Electronic Waste Disposal

Introduction

As the electronic and digital computing markets continue to expand and gain in popularity worldwide, the volume of electronic equipment being generated and consumed is also rising at alarming rates. So too is the need for secure and environmentally sound methods of electronic waste disposal or e-waste disposal.

When the service life of consumable items in these sectors expires, device and hardware owners must then face the dilemma of how to dispose of electronics: Sell? Recycle? Or just throw them away?

While the throw-away and recycling options for electronic disposal often have the advantage in terms of speed and convenience for the owner, the types of materials they’re discarding or recycling can throw up the issue of e-waste and how best to manage and dispose of it.

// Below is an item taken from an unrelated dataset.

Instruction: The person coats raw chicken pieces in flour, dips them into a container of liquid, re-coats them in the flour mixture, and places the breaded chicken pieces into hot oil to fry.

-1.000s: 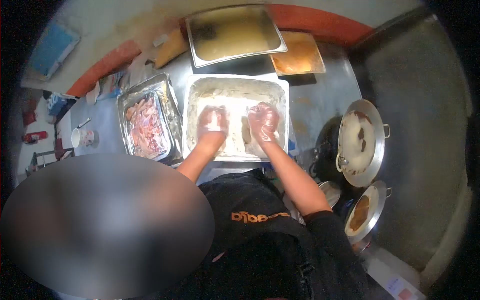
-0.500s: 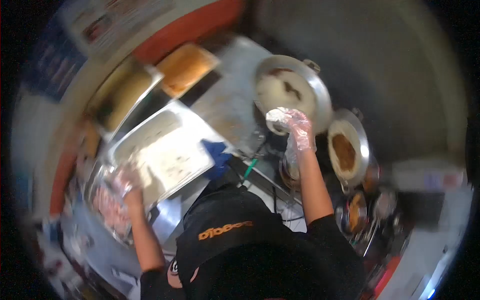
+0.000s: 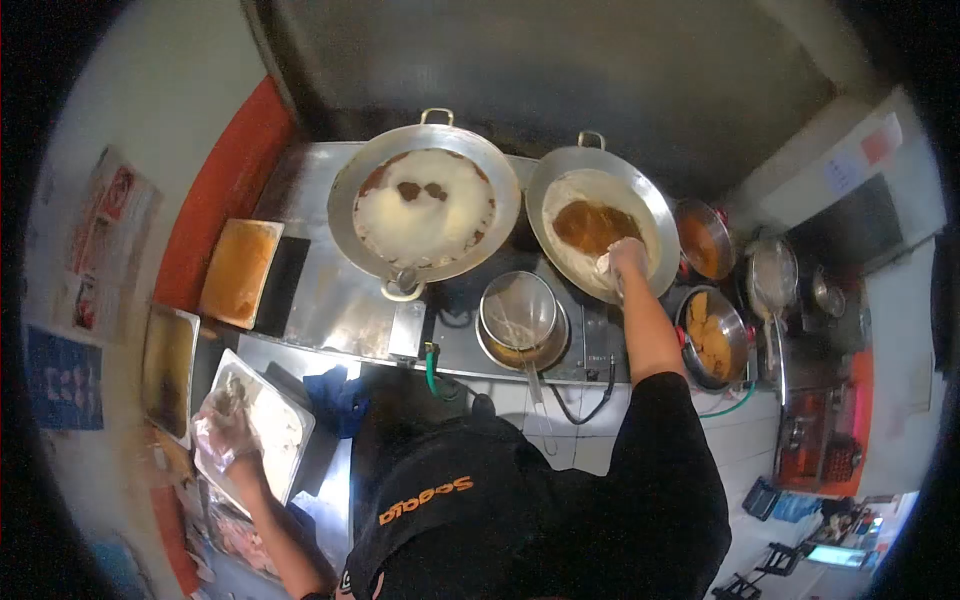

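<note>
My right hand (image 3: 625,262), in a clear glove, is over the front right part of a large wok (image 3: 655,215) holding foamy brown liquid. Its fingers are closed round a white-coated piece (image 3: 603,263). Back at the left, my left hand (image 3: 222,430), also gloved, is over the tray of white flour (image 3: 280,440); its fingers are partly hidden, and whether they hold anything does not show. A tray of raw meat (image 3: 240,540) lies just in front of the flour tray.
A second wok (image 3: 345,205) with pale foam stands left of the first. A strainer (image 3: 518,310) rests on a pot between them and me. At the right are a bowl of golden pieces (image 3: 712,340) and another strainer (image 3: 773,275). An orange tray (image 3: 240,272) lies at the left.
The view has turned right toward the woks. My right hand has gone from the flour tray, past the foamy wok, to the brown-liquid wok, with the white-coated piece. My left hand stays near the trays.
</note>
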`<state>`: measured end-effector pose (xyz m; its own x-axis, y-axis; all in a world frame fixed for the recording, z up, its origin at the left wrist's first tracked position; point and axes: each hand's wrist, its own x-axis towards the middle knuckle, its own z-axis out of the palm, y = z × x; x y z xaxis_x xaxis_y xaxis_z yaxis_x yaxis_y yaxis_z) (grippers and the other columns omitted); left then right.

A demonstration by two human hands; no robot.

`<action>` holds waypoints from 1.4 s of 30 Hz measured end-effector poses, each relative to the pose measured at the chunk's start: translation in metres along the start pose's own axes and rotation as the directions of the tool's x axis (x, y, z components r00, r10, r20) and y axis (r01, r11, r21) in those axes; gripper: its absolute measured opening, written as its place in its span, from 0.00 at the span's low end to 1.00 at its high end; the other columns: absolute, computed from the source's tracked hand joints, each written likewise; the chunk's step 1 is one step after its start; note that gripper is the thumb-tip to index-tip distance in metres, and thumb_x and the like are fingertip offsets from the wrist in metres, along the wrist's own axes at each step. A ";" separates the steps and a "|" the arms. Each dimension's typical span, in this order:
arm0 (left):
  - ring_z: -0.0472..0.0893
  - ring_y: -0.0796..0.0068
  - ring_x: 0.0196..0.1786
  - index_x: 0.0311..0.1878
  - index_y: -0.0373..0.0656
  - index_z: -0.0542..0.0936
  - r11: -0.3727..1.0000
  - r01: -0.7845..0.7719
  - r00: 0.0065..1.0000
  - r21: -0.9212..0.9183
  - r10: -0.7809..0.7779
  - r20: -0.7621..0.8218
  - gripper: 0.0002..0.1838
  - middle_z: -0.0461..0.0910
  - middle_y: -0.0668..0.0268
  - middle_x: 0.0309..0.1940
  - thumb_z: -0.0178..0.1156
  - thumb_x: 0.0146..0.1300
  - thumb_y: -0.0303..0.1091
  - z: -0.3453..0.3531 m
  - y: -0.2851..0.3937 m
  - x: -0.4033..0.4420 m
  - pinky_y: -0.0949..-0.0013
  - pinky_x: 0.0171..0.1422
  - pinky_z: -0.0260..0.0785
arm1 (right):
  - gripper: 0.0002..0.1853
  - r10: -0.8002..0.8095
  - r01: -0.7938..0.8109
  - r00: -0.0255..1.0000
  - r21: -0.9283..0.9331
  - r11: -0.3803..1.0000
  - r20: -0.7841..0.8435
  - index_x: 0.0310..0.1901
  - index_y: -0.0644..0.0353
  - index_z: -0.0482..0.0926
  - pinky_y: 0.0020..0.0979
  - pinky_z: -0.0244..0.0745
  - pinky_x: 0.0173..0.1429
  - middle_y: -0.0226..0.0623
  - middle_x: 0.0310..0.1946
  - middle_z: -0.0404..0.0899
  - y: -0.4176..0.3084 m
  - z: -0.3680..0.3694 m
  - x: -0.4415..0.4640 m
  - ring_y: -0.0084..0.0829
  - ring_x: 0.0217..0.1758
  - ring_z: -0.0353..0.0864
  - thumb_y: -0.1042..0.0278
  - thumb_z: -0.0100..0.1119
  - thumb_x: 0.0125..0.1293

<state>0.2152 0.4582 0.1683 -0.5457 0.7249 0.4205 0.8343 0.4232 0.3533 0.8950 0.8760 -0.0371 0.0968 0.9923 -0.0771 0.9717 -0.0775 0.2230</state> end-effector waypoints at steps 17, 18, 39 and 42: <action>0.80 0.48 0.37 0.33 0.40 0.82 0.476 -0.628 0.432 -0.616 0.871 0.232 0.10 0.80 0.50 0.32 0.58 0.56 0.37 0.278 0.473 0.014 0.54 0.43 0.73 | 0.13 0.574 -0.498 0.807 0.361 0.788 -0.138 0.43 0.60 0.80 0.34 0.75 0.38 0.34 0.37 0.81 0.111 -0.003 -0.442 0.32 0.37 0.79 0.62 0.52 0.66; 0.80 0.49 0.39 0.34 0.41 0.82 0.471 -0.685 0.388 -0.556 0.882 0.268 0.10 0.80 0.50 0.34 0.57 0.56 0.36 0.295 0.492 0.012 0.56 0.45 0.73 | 0.13 0.555 -0.437 0.804 0.421 0.795 -0.214 0.41 0.63 0.79 0.34 0.75 0.37 0.34 0.36 0.80 0.109 0.027 -0.479 0.32 0.36 0.79 0.62 0.50 0.66; 0.75 0.55 0.55 0.57 0.45 0.75 0.497 -0.686 0.644 -0.531 0.755 -0.124 0.21 0.77 0.55 0.52 0.54 0.58 0.33 0.220 0.348 0.058 0.57 0.60 0.67 | 0.15 0.429 0.126 0.901 0.985 -0.121 -0.062 0.49 0.71 0.78 0.27 0.73 0.55 0.43 0.45 0.82 -0.002 -0.116 -0.376 0.32 0.51 0.80 0.71 0.54 0.64; 0.70 0.54 0.61 0.59 0.47 0.75 0.695 -0.572 0.794 -0.436 0.602 -0.082 0.24 0.71 0.58 0.61 0.57 0.55 0.30 0.121 0.217 0.045 0.56 0.69 0.57 | 0.16 -0.025 0.228 0.970 0.942 -0.245 -0.241 0.51 0.72 0.76 0.28 0.73 0.56 0.44 0.51 0.79 -0.084 -0.151 -0.330 0.32 0.53 0.79 0.74 0.52 0.64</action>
<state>0.3813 0.6481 0.1631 0.0624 0.7859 0.6152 0.8580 -0.3571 0.3692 0.7485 0.5696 0.1166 0.0177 0.9879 0.1539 -0.0130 0.1541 -0.9880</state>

What is Electronic Waste (E-Waste)?

Electronic waste consists of materials and products containing substances that can damage or harm health or the environment. Examples include asbestos, lead, mercury, needles, blood, Biological or Bio-Waste, and hazardous waste materials, making e-waste disposal a sometimes problematic process.

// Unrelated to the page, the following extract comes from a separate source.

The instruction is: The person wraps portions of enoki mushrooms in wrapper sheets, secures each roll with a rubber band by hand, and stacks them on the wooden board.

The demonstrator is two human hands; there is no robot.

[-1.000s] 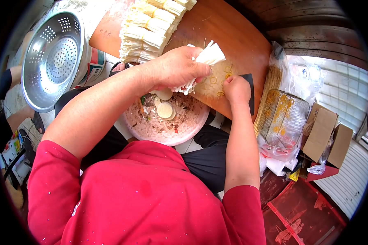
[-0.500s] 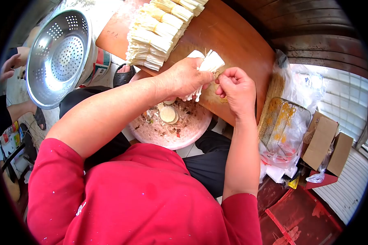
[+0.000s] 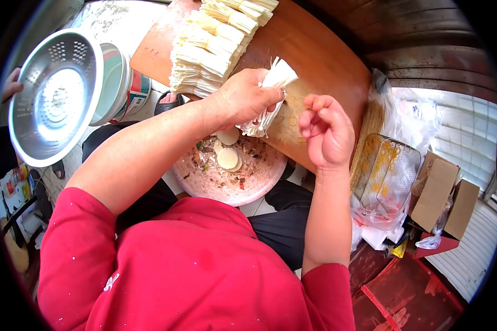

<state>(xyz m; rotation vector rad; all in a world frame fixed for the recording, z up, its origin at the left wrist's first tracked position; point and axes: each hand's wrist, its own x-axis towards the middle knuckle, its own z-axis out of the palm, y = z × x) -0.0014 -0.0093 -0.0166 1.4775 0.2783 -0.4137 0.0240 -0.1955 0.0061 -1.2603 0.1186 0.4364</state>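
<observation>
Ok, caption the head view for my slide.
Left hand gripping a pale bundle, right hand apart from it, stacked bundles beyond.

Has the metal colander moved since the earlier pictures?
Yes: the colander has moved toward picture left against the bucket, whose open top now shows.

LIGHT: bright, daylight-like | GLARE: you get a white hotspot in the colander (image 3: 55, 102), off the left corner of the table (image 3: 326, 69); floor (image 3: 109, 25) past that corner bleached | HIGHLIGHTS: your pale bundle (image 3: 279, 74) nearly blown out | DIM: wall (image 3: 419, 33) beyond the table's far right edge | LENS: strong fisheye bowing, black rounded borders at both sides
</observation>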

Since many such substances are used in the manufacture and operation of computing and electronic equipment, e-waste is often taken as synonymous with Electronic waste. This type of e-waste typically contains toxic and hazardous materials such as lead, mercury, chromium, and chemical flame retardants — all of which have the potential to make their way into soils and water supplies, damaging human habitats and natural ecosystems. So proper electronic disposal typically requires special locations or techniques.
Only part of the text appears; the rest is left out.